ACTION ITEM
When a line of the listing below has the string "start" in it, copy that line.

DATA SHOWN
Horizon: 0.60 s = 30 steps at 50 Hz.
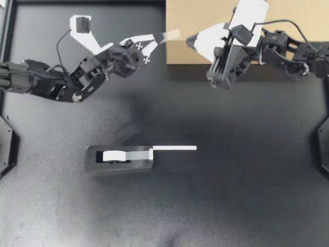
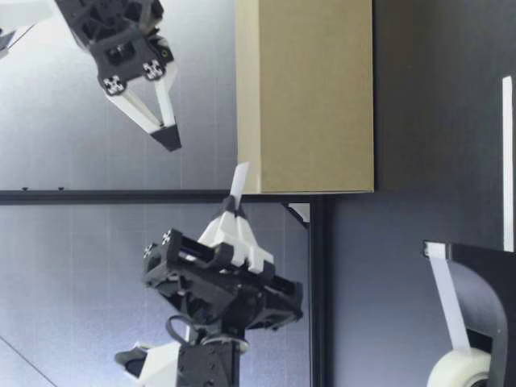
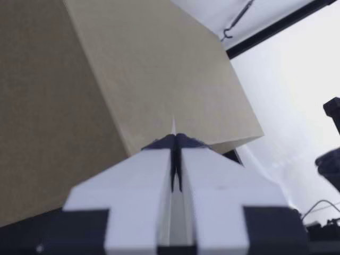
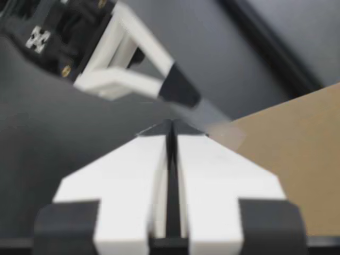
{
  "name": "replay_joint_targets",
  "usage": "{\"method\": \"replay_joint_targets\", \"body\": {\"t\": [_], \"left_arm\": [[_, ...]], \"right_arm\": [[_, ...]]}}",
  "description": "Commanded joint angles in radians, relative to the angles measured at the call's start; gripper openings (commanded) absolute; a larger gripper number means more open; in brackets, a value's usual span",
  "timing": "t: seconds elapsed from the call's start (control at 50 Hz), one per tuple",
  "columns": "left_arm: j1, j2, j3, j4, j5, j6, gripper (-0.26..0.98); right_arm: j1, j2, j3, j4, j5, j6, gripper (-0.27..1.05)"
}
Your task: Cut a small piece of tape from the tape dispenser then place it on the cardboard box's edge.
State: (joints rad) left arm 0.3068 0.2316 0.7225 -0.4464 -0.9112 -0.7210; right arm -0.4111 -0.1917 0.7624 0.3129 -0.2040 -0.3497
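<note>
thin translucent tape strip at matte cardboard box corner

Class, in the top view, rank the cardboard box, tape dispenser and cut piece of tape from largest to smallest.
1. The cardboard box, largest even though partly out of view.
2. The tape dispenser.
3. The piece of tape, held nearer the camera yet plainly smallest.

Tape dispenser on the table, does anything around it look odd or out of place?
Yes. A long white strip juts straight out from the cutter end of the black tape dispenser, low along the dark table. It is probably a loose tail of tape.
</note>
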Motion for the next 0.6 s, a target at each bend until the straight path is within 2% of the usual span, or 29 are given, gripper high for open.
{"method": "replay_joint_targets", "body": {"t": [0.0,0.12,0.58], "left_arm": [[0.012,-0.005,-0.026,0.006,-0.008,-0.003,-0.11],[0.021,0.002,-0.028,0.006,-0.008,-0.008,-0.11],[0.032,0.031,-0.029,0.0,0.012,-0.006,-0.11]], "right_arm": [[-0.014,0.008,-0.015,-0.002,-0.041,-0.002,-0.07],[-0.015,0.049,-0.029,-0.002,-0.051,-0.009,-0.1],[-0.032,0.186,-0.107,-0.002,-0.057,-0.035,-0.1]]}}
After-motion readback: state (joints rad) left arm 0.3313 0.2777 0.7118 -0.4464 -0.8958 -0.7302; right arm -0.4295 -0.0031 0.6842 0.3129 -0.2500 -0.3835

OUTPUT FOR THIS TASK
  "description": "Commanded joint angles in radians, relative to the angles measured at the call's start; gripper openings (commanded) absolute; a larger gripper number means more open; in brackets, a value's usual span",
  "timing": "t: seconds elapsed from the call's start (control at 50 Hz), one per tuple",

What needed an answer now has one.